WHAT IS BEING ASKED -
Nothing may be dropped. Retype the whole listing exactly.

*** Opening INFORMATION PROVIDED ***

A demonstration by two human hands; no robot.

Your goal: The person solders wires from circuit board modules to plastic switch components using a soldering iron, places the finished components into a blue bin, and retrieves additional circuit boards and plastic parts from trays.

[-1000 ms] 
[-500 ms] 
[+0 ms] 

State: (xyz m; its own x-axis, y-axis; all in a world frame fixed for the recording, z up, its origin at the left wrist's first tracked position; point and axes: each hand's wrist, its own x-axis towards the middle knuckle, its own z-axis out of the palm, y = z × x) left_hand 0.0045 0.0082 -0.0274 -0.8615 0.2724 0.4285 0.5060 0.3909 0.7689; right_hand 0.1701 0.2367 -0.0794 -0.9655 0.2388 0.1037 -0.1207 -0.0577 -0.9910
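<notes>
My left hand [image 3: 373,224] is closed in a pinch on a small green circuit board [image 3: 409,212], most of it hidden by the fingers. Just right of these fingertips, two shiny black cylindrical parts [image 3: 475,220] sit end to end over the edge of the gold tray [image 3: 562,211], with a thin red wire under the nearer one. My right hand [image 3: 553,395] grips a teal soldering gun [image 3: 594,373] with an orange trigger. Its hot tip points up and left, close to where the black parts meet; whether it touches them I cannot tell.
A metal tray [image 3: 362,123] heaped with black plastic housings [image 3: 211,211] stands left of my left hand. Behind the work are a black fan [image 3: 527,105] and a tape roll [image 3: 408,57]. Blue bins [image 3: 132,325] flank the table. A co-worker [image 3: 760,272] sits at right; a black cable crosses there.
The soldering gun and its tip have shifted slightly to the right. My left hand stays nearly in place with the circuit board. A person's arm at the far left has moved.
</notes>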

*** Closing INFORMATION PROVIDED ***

TASK OUTPUT -
A demonstration by two human hands; no robot.

Your goal: The person solders wires from circuit board modules to plastic switch components using a soldering iron, places the finished components into a blue bin, and retrieves additional circuit boards and plastic parts from trays.

[-1000 ms] 
[-500 ms] 
[+0 ms] 

State: (xyz m; its own x-axis, y-axis; all in a world frame fixed for the recording, z up, its origin at the left wrist's first tracked position; point and axes: each hand's wrist, its own x-axis towards the middle knuckle, its own z-axis out of the palm, y = z × x) left_hand 0.0045 0.0082 -0.0274 -0.8615 0.2724 0.4285 0.5060 0.3909 0.7689; right_hand 0.1701 0.2367 -0.0794 -0.9655 0.2388 0.1037 -0.1207 -0.0577 -0.9910
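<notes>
My left hand [image 3: 373,224] is closed in a pinch on a small green circuit board [image 3: 409,212], most of it hidden by the fingers. Just right of these fingertips, two shiny black cylindrical parts [image 3: 475,220] sit end to end over the edge of the gold tray [image 3: 562,211], with a thin red wire under the nearer one. My right hand [image 3: 553,395] grips a teal soldering gun [image 3: 594,373] with an orange trigger. Its hot tip points up and left, close to where the black parts meet; whether it touches them I cannot tell.
A metal tray [image 3: 362,123] heaped with black plastic housings [image 3: 211,211] stands left of my left hand. Behind the work are a black fan [image 3: 527,105] and a tape roll [image 3: 408,57]. Blue bins [image 3: 132,325] flank the table. A co-worker [image 3: 760,272] sits at right; a black cable crosses there.
The soldering gun and its tip have shifted slightly to the right. My left hand stays nearly in place with the circuit board. A person's arm at the far left has moved.
</notes>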

This exercise has nothing more to it.